WHAT YOU ARE ASKED TO DO
Scan the entries for the word "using" and report how many lines contain it, as a number with no other words.

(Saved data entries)
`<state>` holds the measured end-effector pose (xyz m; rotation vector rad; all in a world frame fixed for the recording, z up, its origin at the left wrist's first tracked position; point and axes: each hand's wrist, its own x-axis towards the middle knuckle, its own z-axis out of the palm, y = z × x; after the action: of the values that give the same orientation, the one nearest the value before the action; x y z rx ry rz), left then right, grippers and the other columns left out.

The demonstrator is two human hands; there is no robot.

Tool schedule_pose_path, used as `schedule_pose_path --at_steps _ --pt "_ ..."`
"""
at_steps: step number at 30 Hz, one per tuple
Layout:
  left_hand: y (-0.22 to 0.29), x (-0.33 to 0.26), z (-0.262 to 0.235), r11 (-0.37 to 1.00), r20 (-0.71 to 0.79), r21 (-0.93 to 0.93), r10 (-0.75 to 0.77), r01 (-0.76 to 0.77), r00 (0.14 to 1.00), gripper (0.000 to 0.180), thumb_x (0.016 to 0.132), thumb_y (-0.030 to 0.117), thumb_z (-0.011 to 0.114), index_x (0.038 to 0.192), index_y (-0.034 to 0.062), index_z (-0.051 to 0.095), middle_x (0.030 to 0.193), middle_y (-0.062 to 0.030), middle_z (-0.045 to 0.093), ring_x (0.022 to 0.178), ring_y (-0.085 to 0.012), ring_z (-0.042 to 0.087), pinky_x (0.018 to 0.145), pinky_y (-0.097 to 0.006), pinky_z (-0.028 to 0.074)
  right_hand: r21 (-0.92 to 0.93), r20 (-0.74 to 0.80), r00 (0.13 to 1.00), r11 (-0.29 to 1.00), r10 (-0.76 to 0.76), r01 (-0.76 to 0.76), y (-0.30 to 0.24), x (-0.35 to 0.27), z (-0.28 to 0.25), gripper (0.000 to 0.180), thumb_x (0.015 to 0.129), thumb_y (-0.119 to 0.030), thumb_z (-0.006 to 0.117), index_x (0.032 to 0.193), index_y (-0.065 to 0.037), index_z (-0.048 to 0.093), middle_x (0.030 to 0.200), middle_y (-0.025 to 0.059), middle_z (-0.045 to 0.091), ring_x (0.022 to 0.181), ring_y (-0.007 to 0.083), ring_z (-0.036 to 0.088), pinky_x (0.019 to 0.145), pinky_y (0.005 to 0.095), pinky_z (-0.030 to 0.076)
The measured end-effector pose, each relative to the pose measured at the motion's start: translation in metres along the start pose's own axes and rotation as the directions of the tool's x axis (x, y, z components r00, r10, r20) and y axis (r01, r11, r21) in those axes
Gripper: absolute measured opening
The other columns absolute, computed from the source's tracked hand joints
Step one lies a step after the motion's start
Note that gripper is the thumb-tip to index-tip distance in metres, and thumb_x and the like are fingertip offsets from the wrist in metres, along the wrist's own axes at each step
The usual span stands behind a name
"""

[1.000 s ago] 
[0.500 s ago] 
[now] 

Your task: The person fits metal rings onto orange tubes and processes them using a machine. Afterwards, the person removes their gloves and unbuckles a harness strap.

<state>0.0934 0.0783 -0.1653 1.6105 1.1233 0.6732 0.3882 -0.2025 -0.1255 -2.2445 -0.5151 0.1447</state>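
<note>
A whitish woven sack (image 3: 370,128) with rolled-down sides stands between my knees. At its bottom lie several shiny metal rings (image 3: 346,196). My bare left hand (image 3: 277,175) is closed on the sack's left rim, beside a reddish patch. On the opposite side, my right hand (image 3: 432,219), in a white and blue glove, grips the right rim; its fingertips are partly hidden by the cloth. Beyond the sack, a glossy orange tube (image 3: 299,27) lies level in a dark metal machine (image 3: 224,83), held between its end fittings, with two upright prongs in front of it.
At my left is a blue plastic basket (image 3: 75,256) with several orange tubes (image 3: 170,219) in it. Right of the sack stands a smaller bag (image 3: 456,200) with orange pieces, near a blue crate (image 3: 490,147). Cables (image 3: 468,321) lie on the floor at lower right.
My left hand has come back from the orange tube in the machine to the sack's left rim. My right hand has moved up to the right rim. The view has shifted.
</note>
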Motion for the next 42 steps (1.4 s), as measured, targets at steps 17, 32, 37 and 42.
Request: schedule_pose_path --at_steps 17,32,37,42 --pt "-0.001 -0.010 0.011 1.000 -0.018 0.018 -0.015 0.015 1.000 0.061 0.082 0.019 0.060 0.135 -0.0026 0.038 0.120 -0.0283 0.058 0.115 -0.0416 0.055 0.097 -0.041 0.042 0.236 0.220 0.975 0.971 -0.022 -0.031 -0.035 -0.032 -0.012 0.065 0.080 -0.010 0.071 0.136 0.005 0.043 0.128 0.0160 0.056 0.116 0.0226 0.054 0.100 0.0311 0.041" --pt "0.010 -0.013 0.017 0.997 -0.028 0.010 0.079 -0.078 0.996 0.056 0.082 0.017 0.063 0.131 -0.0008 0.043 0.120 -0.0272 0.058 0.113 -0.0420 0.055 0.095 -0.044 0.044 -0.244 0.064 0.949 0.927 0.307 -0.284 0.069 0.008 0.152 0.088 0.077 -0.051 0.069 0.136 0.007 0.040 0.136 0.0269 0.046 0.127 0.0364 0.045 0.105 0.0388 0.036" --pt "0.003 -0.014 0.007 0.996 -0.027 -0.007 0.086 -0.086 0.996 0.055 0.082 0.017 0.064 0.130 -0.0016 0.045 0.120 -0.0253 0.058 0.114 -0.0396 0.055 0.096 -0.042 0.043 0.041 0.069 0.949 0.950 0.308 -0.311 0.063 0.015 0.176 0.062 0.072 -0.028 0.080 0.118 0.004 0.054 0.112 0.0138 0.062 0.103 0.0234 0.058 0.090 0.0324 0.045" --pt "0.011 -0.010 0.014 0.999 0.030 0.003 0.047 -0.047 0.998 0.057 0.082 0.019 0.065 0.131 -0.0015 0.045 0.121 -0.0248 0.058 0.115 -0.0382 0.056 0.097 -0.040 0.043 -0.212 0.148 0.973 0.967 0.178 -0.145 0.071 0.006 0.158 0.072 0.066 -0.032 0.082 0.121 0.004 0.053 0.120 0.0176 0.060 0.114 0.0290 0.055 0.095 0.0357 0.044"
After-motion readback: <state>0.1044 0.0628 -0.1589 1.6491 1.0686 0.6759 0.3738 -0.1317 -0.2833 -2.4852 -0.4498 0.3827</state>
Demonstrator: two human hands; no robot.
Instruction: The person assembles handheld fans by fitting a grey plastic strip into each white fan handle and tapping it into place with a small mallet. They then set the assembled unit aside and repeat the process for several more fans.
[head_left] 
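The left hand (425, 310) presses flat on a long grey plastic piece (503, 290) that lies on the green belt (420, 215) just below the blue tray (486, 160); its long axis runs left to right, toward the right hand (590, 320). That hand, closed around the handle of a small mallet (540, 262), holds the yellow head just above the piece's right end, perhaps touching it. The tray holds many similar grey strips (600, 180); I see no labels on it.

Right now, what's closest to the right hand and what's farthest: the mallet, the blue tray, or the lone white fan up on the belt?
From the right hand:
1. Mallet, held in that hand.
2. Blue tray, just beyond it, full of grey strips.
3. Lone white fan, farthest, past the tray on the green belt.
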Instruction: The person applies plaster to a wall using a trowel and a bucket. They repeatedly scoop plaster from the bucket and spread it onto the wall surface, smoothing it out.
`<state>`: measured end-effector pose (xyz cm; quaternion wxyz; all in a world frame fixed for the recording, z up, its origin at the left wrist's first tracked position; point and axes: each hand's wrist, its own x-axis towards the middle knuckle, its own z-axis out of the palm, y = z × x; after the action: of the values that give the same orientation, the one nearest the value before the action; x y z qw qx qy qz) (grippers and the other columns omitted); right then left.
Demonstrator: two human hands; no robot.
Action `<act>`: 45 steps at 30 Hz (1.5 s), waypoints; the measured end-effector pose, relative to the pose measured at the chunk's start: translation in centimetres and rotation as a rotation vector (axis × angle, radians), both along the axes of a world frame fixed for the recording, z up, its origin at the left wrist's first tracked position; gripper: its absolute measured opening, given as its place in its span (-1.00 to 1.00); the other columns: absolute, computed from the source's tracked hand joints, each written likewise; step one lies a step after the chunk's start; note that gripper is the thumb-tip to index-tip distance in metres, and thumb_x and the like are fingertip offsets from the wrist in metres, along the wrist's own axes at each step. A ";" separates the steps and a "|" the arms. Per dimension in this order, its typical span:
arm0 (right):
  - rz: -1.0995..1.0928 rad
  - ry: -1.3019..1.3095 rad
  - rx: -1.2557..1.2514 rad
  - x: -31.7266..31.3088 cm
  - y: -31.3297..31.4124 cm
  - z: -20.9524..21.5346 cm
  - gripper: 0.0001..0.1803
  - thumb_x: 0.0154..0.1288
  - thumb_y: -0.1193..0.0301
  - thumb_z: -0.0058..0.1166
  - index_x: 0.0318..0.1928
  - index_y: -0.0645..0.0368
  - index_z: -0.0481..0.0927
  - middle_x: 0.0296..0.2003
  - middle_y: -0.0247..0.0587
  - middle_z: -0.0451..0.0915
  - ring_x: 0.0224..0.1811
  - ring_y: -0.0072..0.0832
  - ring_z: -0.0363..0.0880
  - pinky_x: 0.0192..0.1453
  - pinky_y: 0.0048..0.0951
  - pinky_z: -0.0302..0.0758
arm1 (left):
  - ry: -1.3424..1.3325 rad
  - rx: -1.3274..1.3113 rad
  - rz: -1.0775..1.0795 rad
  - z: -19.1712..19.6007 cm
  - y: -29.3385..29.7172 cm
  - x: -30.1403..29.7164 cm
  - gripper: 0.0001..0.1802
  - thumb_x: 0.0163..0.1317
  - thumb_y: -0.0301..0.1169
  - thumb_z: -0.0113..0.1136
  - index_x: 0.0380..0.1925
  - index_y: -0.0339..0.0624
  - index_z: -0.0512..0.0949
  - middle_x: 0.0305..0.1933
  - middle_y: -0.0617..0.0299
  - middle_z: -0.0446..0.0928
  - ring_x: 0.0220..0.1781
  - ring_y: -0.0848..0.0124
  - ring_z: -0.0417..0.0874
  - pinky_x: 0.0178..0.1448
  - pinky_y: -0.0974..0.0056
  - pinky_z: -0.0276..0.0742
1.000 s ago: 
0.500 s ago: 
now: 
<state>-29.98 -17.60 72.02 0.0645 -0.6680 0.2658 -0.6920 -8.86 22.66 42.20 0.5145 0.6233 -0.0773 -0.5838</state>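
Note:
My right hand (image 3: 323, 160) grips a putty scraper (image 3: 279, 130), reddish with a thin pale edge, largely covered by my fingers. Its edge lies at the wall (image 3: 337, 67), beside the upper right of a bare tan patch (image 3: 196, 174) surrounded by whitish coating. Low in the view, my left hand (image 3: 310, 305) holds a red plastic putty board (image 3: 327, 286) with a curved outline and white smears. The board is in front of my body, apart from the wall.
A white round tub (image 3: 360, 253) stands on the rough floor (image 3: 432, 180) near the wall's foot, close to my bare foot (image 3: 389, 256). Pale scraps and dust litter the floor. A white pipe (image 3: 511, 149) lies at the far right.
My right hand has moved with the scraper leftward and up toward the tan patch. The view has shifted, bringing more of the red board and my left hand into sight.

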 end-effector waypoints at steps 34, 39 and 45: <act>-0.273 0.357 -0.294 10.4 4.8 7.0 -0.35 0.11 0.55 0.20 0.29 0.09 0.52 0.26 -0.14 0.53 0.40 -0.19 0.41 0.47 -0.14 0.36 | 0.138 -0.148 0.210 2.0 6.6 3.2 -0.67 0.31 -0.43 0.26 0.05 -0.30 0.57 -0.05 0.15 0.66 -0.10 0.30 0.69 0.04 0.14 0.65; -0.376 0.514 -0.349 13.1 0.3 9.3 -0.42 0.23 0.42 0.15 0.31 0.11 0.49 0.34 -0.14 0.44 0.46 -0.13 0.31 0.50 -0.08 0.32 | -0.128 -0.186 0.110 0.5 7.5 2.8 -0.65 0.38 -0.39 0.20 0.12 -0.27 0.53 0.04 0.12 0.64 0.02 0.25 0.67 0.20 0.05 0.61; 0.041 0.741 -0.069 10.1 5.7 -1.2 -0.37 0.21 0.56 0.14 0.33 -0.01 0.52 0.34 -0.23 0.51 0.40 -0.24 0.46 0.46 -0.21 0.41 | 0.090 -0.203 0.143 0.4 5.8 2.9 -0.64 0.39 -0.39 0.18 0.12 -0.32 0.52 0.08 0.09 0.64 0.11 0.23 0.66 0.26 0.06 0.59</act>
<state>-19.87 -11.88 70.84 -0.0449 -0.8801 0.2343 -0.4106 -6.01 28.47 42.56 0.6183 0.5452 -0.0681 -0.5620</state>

EXERCISE SOLUTION
2